第4話

「結納金は100万でいいです」

文の母は勝の母に告げた。

勝の母は結納金は50万の予定でいた。家族で話し合った結果だ。けれども、今回の結果は勝の行いが招いた結果だと思っている。つまり、文の親に対して強く出れない。大きな出費ではあったが、素直に払うことにした。2人は新しくマンションを借りるとのことだったので、新生活費も含めてだと思って納得することにした。

婚約指輪も整えて、結納を終わらせ、文が妊娠を告げてちょうど2ヶ月も経たぬうちに2人は入籍した。


入籍から3か月後、文が安定期に入った連休に、文と勝の結婚式は盛大に行われた。

小さな田舎町だが、招待客は400人。主に勝の会社関係者と地元の友人たちだ。結婚式の費用は勝の祖母が出した。祖母は孫の結婚式のために積み立てていた定期を解約し、地元でも有数の式場をあてがった。

妊娠しているにも関わらず、文はしっかりお色直しまでして、追加となったそのドレスの費用も勝の祖母が出した。そのころ、勝の父は持病が悪化し働けず、医療費が結構かかっていた。勝の父が羽振りよく出せないこともあって、勝同様兄の結婚式のために積み立てていた定期まで使って、祖母は張り切って出してくれたようだった。

 

そして、結婚式でのご主義という名の儲けは、文の懐に入ってきた。なんせ400人だ。さすがにお返しの分のお金は自分たちで出したけれど、半分返しでお返ししても400万ほども儲けた。文はにやにやしてしまう。


勝の父は田舎堅気の古い人間で、男の甲斐性にプライドを持っていた。

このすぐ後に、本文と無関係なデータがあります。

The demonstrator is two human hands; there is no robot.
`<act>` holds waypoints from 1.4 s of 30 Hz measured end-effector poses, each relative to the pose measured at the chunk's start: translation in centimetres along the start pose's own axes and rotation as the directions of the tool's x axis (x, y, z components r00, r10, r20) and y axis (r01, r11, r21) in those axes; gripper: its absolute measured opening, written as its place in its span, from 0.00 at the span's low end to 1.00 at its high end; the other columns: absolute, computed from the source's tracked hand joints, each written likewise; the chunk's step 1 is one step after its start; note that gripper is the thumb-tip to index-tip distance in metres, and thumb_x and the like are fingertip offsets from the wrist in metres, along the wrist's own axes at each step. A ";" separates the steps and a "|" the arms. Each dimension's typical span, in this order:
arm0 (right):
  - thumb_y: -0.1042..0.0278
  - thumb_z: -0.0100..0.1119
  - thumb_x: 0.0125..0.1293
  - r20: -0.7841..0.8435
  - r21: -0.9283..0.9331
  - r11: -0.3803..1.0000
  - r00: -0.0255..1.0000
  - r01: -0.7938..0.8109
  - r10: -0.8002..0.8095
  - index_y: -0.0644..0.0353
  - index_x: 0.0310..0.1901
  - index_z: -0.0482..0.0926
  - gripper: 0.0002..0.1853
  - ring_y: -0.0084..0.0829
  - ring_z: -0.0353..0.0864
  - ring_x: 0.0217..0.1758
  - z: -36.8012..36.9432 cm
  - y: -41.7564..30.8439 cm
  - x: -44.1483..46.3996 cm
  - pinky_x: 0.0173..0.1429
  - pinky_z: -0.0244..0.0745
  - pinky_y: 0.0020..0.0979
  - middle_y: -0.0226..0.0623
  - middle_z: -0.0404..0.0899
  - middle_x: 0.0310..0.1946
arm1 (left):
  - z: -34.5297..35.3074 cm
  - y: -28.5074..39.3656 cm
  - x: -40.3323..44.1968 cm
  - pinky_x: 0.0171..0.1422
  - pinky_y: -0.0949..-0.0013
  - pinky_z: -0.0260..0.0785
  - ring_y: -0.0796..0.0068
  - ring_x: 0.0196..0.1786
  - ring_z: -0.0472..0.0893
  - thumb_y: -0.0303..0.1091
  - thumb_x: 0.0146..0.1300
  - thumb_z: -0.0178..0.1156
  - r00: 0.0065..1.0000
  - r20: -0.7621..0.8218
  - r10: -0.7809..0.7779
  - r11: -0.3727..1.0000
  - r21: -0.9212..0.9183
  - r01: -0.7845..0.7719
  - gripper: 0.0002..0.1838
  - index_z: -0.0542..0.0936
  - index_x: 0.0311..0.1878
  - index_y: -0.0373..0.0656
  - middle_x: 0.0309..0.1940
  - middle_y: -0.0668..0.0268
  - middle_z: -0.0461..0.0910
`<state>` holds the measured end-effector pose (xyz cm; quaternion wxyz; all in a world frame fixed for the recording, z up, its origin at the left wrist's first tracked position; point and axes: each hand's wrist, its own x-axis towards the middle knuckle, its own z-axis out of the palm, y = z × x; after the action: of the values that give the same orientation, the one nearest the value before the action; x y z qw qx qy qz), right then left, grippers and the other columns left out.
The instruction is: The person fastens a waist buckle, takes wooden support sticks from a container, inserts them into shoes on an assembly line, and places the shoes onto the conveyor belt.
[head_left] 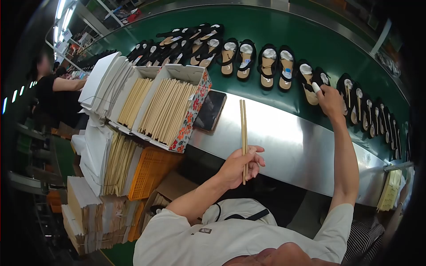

病気で仕事をしていないとはいえ、持ち物は購入なものを好んで使っている。お金はやれないがといいながら、結婚祝いにと元値は600万近くする高級車を勝に譲った。おかげで勝たちは車を買わずに済んだ。

 

結婚式から4か月後、入院中はフルコースが提供される市内一の産婦人科で文は玉のような女の子を産んだ。彼女とは違う女性との間にできた子どもであるというトップシークレットは周囲に隠していても、いわゆる「できちゃった婚」であり、外聞的によくない勝の結婚に、田舎堅気の父は渋い顔を保っていた。しかし、男の子しか産まれなかった勝の家に初めてできた「女の子」。妊娠を告げたときには仰天し、そんな分別もないことをと憤慨もしていた母や、もろ手を挙げて喜ぶことができなかった祖父母はもとより、あの渋顔を貫いていた父も喜び可愛がった。兄の子どもを涙をのんであきらめた兄の彼女の目の前で「文ちゃんは女の子を産んでくれたから」と、彼女と勝の何もかもを許すように。


文は幸せだった。看護学校は妊娠したまま卒業し、そのまま専業主婦になったけれど、働いている友人たちより優位に立った気分に浸れた。手に職をつけておこうとは思っていたが、もともと生涯にわたってバリバリ働こうとは思っていなかったし、永久就職が少し早まっただけだ。一応看護の資格も取れたし働こうと思えば働くことすらできる。


そして、子どもを産んだ後の手のひらを反すような本物の祝福は圧倒的だった。子どもの可愛さももちろん、自分もちやほやされる。ただ、懸念事項もある。もう一人、ちゃんと子どもが欲しい。勝をしっかりつなぎ留めておこう。そして、できるなら次は男の子がいい。女の子も可愛がられるだろうけれど、あまりに顔が違っても困る。男女なら多少顔が違ってもわからないはずだ。文はこっそりと産み分け法を学んだのだった。


そして、出産から3か月後、文はまた妊娠した。また、妊娠したのだから、さらに大事にされるようになった。勝の父が仕事を休み自宅で静養していることもあり、そのサポートでほとんど母も家にいるとあって、娘と2人でよく遊びに行った。娘だけでもたびたび勝の実家に預けるようになった。次の赤ちゃんが生まれたら遊べなくなると、張り切って遊んだ。